Monday, March 16, 2015

The basic model for this blog

How Things Will Proceed

Hi there! I've been busy since the last post. I've been thinking mainly about the following areas:


Picture of a scam drug that's guaranteed to work instantly
Source: Wikipedia article on Placebo
drugs, license: public domain
  • What differentiates this blog for my readers?
  • What is the best way, for me, of developing my knowledge and master of these techniques?
  • What pathway is also going to work for people who are either reading casually, or interested in working through problems at a similar pace?
  • Preparing examples and potential future blog posts...
I think I have zeroed into something that is workable. I believe in an integrative approach to learning -- namely that incorporating information from multiple disparate areas results in insights and information which aren't possible when considering only a niche viewpoint. At the same time, I also believe it's essentially impossible to effectively learn from a ground-up, broad-base theoretical presentation of concepts. The path to broad knowledge is to start somewhere accessible, and then fold in additional elements from alternative areas.

I will, therefore, start where I already am: applying machine learning for categorisation of images. At some point, other areas will be examined, such as language processing, game playing, search and prediction. However, for now, I'm going to "focus". That's in inverted commas (quotes) because it's still an incredibly broad area for study. 

The starting point for most machine learning exercises is with the data. I'm going to explain the data sets that you'll need to follow along. All of these should be readily downloadable, although some are very large. I would consider purchasing a dedicated external drive for this if you have the space, disk space requirements may reach several hundred gigabytes, particularly if you want to store your intermediate results.

The data sets you will want are:
  • The MNIST databast. It's included in this code repository which we will also be referring to later when looking at deep learning / neural networks: https://github.com/mnielsen/neural-networks-and-deep-learning
  • The Kaggle "National Data Science Bowl" dataset: http://www.kaggle.com/c/datasciencebowl
  • The Kaggle "Diabetic Retinopathy" dataset: http://www.kaggle.com/c/diabetic-retinopathy-detection
  • Maybe also try a custom image-based data set of your own choosing. It's important to pick something which isn't already covered by existing tutorials, so that you are effectively forced into the process of experimentation with alternative techniques, but which can be considered a categorisation problem so that similar approaches should be effective. You don't need to do this, but it's a fun idea. You could use an export of your photo album, the results of google image searches or another dataset you create yourself. Put each class of images into its own subdirectory on disk.
For downloading data, I recommend Firefox over Chrome, since it is much more capable at resuming interrupted downloads. Many of these files are large, and you may genuinely have trouble. Pay attention to your internet plan's download limits if you have only a basic plan.

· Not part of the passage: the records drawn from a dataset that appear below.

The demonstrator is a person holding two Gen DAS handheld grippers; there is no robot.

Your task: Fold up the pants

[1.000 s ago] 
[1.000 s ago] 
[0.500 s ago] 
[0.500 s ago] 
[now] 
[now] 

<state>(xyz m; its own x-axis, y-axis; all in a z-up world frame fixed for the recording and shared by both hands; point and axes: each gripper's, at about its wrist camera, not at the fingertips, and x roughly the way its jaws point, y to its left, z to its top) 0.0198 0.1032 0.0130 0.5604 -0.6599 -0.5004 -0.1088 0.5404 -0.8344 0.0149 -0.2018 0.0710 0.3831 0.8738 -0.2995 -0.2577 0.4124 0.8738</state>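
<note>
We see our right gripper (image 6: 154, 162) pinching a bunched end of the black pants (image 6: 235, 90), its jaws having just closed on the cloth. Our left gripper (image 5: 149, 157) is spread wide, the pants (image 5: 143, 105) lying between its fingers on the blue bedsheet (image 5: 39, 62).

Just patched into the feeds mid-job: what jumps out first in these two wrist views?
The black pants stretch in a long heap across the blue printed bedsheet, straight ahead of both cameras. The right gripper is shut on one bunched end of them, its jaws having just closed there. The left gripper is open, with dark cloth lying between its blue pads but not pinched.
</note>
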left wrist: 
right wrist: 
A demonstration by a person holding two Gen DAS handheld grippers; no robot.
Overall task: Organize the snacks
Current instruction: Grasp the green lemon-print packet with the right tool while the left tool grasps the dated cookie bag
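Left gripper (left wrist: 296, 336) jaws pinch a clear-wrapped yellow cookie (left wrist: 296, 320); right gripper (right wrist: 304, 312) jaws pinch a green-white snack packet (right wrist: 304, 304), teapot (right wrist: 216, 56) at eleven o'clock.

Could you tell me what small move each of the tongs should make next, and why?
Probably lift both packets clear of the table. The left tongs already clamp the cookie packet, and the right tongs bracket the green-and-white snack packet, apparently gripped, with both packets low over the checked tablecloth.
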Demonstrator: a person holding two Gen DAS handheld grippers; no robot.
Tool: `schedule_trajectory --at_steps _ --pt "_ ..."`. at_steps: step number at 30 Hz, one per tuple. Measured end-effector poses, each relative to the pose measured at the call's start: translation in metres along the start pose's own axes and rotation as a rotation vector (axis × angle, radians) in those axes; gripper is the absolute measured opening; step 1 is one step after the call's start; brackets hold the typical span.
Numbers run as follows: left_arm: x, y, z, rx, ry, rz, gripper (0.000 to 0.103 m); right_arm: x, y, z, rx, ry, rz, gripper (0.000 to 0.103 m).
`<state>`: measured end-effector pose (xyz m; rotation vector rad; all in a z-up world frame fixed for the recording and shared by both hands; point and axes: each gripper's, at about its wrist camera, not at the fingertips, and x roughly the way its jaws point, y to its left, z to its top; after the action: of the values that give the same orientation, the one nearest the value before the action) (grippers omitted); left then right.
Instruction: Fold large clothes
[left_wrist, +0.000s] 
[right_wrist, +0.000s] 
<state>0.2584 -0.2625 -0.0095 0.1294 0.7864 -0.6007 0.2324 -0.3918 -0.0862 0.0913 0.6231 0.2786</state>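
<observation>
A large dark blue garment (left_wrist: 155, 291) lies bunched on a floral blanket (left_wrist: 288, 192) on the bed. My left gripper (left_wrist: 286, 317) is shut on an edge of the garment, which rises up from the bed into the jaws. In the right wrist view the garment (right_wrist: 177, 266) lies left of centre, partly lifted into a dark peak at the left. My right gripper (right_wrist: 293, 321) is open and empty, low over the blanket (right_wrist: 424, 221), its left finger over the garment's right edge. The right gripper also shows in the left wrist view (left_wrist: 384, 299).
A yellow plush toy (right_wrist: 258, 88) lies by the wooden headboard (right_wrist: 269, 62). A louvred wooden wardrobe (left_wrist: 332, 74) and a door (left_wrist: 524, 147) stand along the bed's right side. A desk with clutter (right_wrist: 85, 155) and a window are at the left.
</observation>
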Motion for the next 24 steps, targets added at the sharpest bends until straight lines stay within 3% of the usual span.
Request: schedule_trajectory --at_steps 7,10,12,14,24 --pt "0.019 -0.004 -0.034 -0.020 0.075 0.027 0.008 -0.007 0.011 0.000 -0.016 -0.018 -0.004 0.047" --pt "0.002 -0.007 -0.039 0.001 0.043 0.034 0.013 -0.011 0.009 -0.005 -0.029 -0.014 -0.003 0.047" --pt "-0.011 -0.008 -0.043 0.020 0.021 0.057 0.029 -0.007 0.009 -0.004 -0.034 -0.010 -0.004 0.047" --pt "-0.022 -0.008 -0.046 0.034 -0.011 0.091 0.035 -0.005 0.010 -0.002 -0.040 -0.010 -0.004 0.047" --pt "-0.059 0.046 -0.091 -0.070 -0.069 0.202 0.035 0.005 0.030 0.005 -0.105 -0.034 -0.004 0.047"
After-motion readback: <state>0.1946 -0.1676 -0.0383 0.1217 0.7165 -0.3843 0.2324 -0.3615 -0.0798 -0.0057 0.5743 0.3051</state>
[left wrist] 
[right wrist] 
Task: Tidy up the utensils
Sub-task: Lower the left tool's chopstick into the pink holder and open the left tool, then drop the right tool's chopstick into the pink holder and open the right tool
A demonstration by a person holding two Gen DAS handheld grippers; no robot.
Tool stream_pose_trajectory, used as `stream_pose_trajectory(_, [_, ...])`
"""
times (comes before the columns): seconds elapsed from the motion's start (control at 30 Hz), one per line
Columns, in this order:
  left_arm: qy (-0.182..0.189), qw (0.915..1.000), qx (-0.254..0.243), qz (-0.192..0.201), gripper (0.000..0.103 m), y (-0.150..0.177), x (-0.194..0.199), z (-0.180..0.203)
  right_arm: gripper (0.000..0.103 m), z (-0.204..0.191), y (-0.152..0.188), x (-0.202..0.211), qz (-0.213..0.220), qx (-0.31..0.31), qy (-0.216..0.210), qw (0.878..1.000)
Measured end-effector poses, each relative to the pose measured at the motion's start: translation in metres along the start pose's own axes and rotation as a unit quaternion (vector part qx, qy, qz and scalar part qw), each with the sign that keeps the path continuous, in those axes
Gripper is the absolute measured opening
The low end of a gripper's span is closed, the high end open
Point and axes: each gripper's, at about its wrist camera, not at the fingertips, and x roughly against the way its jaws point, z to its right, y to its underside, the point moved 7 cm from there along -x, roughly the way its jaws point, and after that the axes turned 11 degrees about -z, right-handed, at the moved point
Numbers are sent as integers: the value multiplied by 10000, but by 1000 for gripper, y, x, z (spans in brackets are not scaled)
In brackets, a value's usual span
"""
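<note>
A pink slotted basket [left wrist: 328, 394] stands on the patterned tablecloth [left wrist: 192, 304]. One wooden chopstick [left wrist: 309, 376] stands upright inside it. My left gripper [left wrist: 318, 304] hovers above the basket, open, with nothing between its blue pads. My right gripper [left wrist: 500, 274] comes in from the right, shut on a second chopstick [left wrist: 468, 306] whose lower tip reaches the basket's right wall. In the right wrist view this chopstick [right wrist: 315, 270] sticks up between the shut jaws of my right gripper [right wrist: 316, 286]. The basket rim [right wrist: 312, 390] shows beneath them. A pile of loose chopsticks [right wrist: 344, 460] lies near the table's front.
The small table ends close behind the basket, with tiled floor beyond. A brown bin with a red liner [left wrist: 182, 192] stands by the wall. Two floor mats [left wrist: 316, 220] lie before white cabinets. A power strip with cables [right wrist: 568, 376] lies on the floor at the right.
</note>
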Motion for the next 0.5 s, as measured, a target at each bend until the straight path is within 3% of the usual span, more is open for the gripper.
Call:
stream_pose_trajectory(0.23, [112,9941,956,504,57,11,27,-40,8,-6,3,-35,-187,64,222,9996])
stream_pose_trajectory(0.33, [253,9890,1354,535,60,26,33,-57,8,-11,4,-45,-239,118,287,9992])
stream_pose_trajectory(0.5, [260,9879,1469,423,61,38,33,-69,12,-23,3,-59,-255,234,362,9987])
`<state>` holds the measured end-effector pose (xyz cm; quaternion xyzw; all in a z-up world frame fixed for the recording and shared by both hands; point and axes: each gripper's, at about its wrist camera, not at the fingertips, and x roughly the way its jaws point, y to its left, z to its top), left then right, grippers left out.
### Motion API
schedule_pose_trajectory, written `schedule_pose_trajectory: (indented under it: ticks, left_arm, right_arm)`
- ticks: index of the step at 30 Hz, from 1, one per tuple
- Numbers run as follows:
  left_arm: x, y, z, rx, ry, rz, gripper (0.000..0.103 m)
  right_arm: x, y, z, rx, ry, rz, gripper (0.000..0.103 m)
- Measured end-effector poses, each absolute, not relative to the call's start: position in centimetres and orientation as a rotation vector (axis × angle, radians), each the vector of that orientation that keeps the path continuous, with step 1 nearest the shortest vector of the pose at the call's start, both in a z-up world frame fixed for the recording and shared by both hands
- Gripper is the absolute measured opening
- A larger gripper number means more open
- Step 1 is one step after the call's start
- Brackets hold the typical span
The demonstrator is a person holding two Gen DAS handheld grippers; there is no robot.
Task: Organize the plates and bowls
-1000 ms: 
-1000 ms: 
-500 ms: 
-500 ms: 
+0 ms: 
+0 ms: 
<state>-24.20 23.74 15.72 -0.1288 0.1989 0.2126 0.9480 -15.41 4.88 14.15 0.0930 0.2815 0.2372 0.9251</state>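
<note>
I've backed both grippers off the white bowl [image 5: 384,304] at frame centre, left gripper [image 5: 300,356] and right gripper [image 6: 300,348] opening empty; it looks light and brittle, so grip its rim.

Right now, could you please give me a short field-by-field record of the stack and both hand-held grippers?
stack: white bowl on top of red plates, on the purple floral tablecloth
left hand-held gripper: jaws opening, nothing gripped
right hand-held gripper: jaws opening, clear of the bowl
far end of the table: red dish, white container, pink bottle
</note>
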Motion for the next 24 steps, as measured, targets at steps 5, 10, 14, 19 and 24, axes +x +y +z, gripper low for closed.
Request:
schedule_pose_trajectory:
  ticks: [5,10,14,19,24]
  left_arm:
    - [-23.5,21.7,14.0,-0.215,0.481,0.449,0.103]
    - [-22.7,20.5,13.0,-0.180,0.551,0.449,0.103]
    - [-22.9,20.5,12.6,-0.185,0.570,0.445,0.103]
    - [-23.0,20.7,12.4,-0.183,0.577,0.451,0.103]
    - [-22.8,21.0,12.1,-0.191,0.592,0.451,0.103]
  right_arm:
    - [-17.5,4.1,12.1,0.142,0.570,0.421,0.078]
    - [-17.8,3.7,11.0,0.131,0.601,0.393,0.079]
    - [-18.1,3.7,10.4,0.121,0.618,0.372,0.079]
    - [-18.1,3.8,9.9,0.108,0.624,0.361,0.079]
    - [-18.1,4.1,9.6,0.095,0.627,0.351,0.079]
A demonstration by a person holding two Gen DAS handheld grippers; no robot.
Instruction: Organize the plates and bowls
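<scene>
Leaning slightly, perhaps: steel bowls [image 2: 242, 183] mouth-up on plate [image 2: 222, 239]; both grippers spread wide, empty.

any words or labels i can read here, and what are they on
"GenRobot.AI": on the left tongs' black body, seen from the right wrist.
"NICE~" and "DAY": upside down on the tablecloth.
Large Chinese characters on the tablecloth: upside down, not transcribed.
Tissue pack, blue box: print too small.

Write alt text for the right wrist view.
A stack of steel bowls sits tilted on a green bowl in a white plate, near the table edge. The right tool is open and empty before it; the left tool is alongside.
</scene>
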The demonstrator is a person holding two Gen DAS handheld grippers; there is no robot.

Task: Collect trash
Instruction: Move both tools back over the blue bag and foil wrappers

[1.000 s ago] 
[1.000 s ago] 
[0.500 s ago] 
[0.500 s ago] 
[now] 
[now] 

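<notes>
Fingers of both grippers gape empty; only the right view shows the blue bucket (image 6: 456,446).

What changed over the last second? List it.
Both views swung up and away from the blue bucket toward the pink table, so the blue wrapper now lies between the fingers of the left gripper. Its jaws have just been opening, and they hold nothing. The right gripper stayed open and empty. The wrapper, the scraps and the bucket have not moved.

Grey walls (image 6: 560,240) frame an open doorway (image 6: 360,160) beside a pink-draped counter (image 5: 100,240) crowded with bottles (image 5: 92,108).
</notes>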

The next post will cover the technology setup I am using, including my choice of programming language, libraries and hardware. Experienced Python developers will be able to go through this very fast, but modern hardware does have limitations when applying machine learning algorithms, and it is useful to understand what those are at the outset.

Following that will be the first in a series of practical exercises aimed to obtain a basic ability to deploy common algorithms on image-based problems. We will start by applying multiple approaches to the MNIST dataset, which is the easiest starting point. The processing requirements are relatively low, as are the data volumes. Existing tutorials exist online for solving this problem. This is particularly useful to start with, since it gives you ready-made benchmarks for comparison, and also allows easy cross-comparison of techniques.

I'd really like it if readers could reply with their own experiences along the way. Try downloading the data sets -- let me know how you go! I'll help if I can. I expect that things will get more interesting when we come to sharing the experimental results.

Happy coding,
-Tennessee